The ICC was established as a permanent, independent institution to prosecute individuals who have orchestrated and executed the most serious crimes of international concern, including war crimes, crimes against humanity and genocide. The Rome Statute, which entered into force on 1 July, 2002, is explicit on the role of the Court in exercising a criminal jurisdiction over perpetrators of these crimes. African countries were actively involved in the creation of the ICC and played a crucial role at the Rome conference when the Court’s statute was drafted and adopted. To date, Africa represents the largest regional grouping of countries within the ICC’s Assembly of State Parties.
Since 2002, all of the eight cases that the court has set out to investigate are in Africa. They are Sudan, the Democratic Republic of the Congo, Uganda, the Central African Republic, Kenya, Libya, Côte d’Ivoire and Mali. In other parts of the world, such as Afghanistan and Gaza, the court’s intervention has been limited to only preliminary investigations. The prospects for prosecution are remote despite the undisputed commission of crimes that fall within the jurisdiction of the court.
The ICC, therefore, gives an impression that sub-Saharan Africa is the only region where the most serious crimes of concern to the international community are committed. This has led the AU to become wary and critical of the functioning of the ICC. In the case of Sudan and Kenya, the heads of state in office are amongst the indictees. The AU wants the trials against leaders in charge to be put off, but its communication to the UN Security Council to that effect has not been responded to.
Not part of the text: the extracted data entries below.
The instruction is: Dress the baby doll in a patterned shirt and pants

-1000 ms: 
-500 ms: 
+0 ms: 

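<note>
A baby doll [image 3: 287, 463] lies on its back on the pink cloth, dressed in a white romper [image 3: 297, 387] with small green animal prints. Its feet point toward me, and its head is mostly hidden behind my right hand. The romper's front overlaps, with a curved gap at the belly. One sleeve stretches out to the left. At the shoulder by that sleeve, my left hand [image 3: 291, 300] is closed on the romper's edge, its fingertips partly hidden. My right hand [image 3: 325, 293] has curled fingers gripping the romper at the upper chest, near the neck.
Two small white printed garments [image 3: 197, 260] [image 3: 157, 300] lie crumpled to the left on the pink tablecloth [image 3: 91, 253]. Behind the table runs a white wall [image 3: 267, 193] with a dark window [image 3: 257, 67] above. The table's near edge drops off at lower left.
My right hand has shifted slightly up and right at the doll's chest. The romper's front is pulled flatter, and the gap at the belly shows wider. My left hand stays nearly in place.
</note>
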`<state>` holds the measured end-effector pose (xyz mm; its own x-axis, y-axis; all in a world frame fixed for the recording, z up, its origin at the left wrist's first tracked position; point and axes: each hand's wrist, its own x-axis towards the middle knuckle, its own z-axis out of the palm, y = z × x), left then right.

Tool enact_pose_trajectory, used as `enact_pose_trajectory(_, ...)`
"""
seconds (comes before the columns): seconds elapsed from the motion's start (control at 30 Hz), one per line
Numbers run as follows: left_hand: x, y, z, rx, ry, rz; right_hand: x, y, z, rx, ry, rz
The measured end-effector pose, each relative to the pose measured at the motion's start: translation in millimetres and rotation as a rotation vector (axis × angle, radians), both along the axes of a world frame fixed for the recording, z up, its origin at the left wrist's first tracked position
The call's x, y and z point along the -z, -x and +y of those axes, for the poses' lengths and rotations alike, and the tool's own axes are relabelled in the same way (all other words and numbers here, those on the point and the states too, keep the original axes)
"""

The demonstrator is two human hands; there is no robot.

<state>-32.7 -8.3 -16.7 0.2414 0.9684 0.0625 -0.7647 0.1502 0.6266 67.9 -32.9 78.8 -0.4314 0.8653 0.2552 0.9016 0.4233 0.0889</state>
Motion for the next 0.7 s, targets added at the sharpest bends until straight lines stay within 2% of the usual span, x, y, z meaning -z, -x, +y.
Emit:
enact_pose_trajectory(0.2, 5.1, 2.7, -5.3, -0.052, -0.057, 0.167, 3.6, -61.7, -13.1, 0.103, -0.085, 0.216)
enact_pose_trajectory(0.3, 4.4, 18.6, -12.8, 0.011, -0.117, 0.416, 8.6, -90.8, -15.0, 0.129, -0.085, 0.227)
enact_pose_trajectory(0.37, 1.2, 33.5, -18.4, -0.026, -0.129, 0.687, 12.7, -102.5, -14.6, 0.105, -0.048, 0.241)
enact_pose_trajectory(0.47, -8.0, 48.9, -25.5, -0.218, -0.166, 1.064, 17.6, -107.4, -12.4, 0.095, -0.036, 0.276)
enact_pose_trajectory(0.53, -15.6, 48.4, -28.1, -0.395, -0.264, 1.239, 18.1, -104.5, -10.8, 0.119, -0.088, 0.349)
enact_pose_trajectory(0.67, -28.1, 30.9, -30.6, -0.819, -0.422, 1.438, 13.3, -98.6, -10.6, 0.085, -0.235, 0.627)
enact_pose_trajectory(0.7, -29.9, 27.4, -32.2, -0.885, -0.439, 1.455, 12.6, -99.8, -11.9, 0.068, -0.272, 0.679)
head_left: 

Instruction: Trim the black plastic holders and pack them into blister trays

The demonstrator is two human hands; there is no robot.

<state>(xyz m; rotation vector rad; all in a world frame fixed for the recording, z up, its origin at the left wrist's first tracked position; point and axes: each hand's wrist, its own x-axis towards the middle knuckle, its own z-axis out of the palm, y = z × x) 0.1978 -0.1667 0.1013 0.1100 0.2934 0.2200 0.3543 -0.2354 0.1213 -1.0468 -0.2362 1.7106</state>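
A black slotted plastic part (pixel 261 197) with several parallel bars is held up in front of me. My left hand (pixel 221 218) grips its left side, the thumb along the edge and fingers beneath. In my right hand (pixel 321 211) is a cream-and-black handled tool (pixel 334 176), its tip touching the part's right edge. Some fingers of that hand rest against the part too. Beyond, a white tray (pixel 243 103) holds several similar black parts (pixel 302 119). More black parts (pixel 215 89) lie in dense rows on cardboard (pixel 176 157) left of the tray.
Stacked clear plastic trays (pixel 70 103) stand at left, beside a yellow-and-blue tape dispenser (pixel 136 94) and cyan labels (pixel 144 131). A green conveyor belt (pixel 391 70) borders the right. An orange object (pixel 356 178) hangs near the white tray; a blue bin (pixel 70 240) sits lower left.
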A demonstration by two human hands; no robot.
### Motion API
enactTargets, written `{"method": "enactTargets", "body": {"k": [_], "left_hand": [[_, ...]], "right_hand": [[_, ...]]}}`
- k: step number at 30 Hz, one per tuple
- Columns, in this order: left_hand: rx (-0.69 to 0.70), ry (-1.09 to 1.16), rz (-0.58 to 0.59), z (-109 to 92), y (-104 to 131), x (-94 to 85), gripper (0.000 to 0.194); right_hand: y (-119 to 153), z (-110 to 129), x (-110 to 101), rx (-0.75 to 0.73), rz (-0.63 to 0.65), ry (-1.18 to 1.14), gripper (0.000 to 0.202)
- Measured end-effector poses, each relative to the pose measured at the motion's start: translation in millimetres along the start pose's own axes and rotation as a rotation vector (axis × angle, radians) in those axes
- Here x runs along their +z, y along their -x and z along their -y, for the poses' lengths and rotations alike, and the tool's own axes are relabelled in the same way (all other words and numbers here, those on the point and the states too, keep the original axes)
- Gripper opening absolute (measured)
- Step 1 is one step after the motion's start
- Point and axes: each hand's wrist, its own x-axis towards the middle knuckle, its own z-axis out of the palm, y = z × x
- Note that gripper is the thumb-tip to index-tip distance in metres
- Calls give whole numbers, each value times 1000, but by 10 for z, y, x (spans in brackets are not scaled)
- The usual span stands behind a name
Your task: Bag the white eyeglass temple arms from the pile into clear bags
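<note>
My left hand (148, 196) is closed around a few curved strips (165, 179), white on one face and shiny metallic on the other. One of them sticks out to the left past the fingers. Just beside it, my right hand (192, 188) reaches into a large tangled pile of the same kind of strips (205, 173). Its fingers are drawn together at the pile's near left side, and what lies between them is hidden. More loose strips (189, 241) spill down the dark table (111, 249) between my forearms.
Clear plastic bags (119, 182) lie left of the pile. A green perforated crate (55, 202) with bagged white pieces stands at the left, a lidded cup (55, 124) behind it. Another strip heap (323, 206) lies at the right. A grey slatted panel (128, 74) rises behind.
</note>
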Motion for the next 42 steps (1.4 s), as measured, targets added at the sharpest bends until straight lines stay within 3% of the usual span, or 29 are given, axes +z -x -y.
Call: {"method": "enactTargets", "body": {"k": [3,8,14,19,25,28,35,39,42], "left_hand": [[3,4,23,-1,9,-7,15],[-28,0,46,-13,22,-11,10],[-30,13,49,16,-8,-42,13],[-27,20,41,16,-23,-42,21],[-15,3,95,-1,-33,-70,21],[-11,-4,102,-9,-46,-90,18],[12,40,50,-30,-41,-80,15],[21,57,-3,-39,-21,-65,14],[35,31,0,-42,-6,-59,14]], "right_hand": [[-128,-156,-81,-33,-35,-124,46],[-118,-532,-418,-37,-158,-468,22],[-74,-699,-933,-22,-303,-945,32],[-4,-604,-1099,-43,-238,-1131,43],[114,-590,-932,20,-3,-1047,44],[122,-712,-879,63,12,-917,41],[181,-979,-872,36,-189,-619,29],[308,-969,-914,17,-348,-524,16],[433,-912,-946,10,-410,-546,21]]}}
The relationship then degenerated.
The former and first chief prosecutor of the ICC had a particularly embattled relationship with the AU. When Ocampo’s tenure expired in 2011, Fatou Bensouda, a Gambian woman who had been Ocampo’s deputy for the previous nine years, was overwhelmingly supported by the AU to become the first ever African chief prosecutor of the court. The AU and the whole world had hoped that with an African as the head of the prosecutorial arm of the court, relations with AU would take a positive form. Four years on, that remains to be seen. In fact, if anything, the court’s relationship with the AU is getting worse despite the appointment of another African, a Senegalese, as the president of the Assembly of the State Parties of the ICC. As the AU convened again last week, the withdrawal question resurfaced.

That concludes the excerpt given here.